Alvin, Lan’in ne istediğini anladı ve hiç düşünmeden başını salladı, “Endişelenme, bunu onayladığımızda Elias Clan’ın koruması altında olacaksın.”
“Hahaha, o zaman bir anlaşmamız var.” Lan ecstasy ile gülümse. Elias Klanı’nın gücünü ve korumalarının ne anlama geldiğini biliyordu!
“Sabahın ilk ışıklarında seni Finn’le birlikte çağıracağım. Bunu ne kadar erken yaparsak o kadar iyi.” Lan ciddiyetle onayladı.
“Elder ile tamamen aynı fikirdeyim.” Alvin onaylayarak başını salladı, “Sözlerini bekliyor olacağım.”
“Git, sana odana kadar eşlik edecek ve Finn’in dışarıda dolaşıp kimseyle konuşmamasını sağlayacak birini bulacağım,” diye uyardı Lan.
“Onun için endişelenme.” Alvin soğukkanlılıkla dedi ve toplantı odasından ayrıldı.
Lan şimdi büyük toplantı odasında yalnızdı.
Lan aniden kendi kendine mırıldandı, “Ne yapmalıyım?” Lan’in yaşlı gözlerinde garip bir parıltı titreşti.
—
Bu arada, orta düzey toprakların 1. Büyük topraklarında bir yerlerde.

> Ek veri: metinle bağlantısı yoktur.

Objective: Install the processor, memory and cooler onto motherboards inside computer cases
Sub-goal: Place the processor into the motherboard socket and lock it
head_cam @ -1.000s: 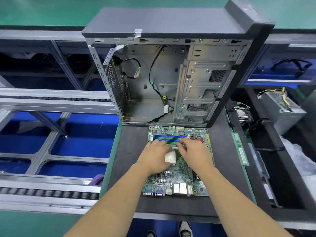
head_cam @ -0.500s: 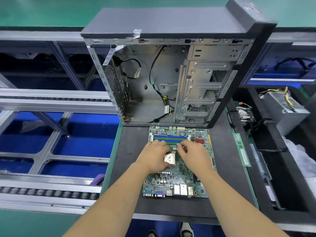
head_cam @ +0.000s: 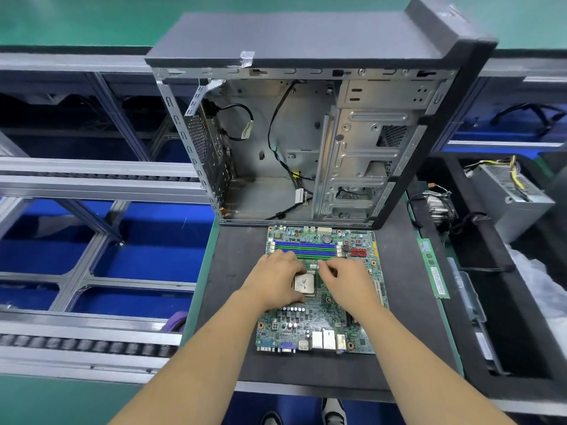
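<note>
Head view: we see the motherboard (head_cam: 319,323) flat on the dark mat (head_cam: 233,302), directly before the open case (head_cam: 306,142). Left hand (head_cam: 273,282) grips the processor (head_cam: 303,284) at mid-board; right hand (head_cam: 348,282), fingers curled, pinches something unclear beside it. A memory stick (head_cam: 433,268) lies right of the motherboard.

Green floor (head_cam: 76,19), grey conveyor rails (head_cam: 92,185)

1 head-worn wide-angle view looks forward and steeply down, from above and behind the left grip (head_cam: 273,280) and right grip (head_cam: 346,283). Both forearms enter from the bottom edge. Close range: the counter (head_cam: 233,332) fills the lower centre beneath the grips; an open computer case (head_cam: 306,142) stands beyond them.
</note>
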Tool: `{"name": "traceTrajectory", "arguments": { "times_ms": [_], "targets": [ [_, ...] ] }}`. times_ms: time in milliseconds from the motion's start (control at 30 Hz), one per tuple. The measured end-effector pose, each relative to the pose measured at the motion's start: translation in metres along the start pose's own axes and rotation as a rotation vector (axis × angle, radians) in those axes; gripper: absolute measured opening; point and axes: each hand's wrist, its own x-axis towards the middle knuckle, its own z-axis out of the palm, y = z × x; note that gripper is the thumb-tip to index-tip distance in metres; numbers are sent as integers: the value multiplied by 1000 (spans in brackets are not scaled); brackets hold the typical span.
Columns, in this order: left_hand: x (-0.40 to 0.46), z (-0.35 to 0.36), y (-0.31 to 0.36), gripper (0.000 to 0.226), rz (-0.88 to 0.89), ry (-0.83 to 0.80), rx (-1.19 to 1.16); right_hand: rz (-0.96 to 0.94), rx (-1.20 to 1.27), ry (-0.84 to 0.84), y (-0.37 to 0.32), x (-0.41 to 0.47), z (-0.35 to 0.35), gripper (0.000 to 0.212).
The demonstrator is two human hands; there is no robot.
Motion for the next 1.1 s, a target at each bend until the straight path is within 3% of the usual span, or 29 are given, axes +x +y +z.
{"name": "traceTrajectory", "arguments": {
  "times_ms": [300,433,500,600,700,833,1000,1100],
  "targets": [
    [-5,2,-5,55,-5,32,-36,170,313,-66,-5,-4,7,48],
    [-7,3,-10,58,-15,43,-45,90,353,-97,3,-7,10,28],
    [-8,3,-11,59,-20,48,-61,44,291,-147,9,-7,13,15],
    [-9,3,-10,57,-26,57,-84,-26,96,-219,14,-4,15,42],
    [-11,3,-12,58,-24,53,-85,-104,-29,-281,14,0,12,47],
    [-13,4,-14,63,-31,40,-93,-151,-111,-326,11,6,10,51],
    [-13,3,-14,55,-30,56,-121,-185,-149,-351,9,8,9,33],
    [-12,3,-11,50,-24,66,-125,-194,-121,-333,10,6,9,43]
  ]
}}
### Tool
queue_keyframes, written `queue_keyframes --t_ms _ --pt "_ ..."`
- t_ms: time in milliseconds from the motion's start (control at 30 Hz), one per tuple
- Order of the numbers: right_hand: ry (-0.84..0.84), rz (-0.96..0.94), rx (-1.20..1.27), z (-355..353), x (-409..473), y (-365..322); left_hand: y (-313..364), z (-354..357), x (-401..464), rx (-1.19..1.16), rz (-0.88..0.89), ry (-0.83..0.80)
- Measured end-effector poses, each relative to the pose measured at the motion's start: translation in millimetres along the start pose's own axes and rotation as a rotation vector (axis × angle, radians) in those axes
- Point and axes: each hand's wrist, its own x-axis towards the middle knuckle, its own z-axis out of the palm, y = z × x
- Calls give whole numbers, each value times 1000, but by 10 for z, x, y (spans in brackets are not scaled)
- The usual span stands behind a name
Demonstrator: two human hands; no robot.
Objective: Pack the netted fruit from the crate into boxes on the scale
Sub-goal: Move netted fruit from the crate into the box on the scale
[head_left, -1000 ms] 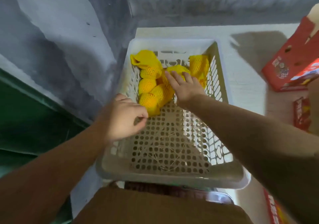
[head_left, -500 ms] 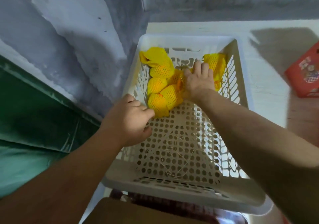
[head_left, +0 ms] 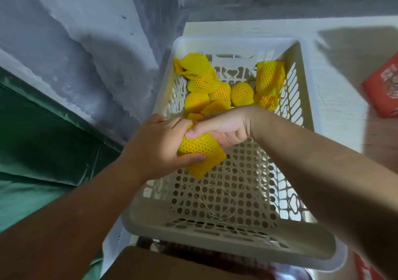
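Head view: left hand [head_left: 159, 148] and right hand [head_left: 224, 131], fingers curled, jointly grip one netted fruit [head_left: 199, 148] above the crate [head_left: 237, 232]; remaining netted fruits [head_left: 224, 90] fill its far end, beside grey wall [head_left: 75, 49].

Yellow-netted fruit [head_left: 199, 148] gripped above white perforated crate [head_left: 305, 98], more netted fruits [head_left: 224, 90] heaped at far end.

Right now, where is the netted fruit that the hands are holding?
In the head view the held netted fruit is over the crate, left of centre, gripped between the left hand and right hand, nearer than the pile of netted fruit.
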Motion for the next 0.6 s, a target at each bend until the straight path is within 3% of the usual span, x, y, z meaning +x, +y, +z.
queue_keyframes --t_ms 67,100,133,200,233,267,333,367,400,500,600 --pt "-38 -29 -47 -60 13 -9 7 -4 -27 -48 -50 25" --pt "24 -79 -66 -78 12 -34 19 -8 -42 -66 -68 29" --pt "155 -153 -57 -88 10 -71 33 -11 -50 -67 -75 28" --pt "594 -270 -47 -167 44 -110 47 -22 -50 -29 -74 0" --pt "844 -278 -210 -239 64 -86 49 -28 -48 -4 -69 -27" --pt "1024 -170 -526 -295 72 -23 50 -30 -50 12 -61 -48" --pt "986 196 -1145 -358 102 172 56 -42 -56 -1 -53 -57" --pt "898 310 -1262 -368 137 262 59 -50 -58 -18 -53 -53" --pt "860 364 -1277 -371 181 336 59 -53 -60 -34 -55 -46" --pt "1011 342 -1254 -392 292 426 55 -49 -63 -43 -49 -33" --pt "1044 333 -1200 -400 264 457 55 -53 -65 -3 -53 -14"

Lüks bir odanın içinde, yirmili yaşlarında olduğu anlaşılan gösterişli mavi cüppeler giyen yakışıklı bir genç adam, açık bir pencerenin önünde durmuş, huzurlu bir heykel gibi altın rengi gökyüzünü izliyordu. 1.80 boyunda, yapılı, uzun siyah saçlı ve solgun yüzü çok yakışıklıydı. Kahverengi gözleri enerji doluydu.
Arkasında diz çökmüş siyah pelerinli beş kişi genç adamın konuşmasını bekliyordu.
“Hırsız nerede?” Genç adam sonunda güçlü sesiyle konuştu.
“O hırsız neredeyse beş aydır bir daha ortaya çıkmadı ve casuslarımızdan Pill Flame’in Alev Generalinin de bir ay önce o krallığı terk ettiğini duyduk..” Gıcırdayan parmaklardan biri saygıyla yanıtladı.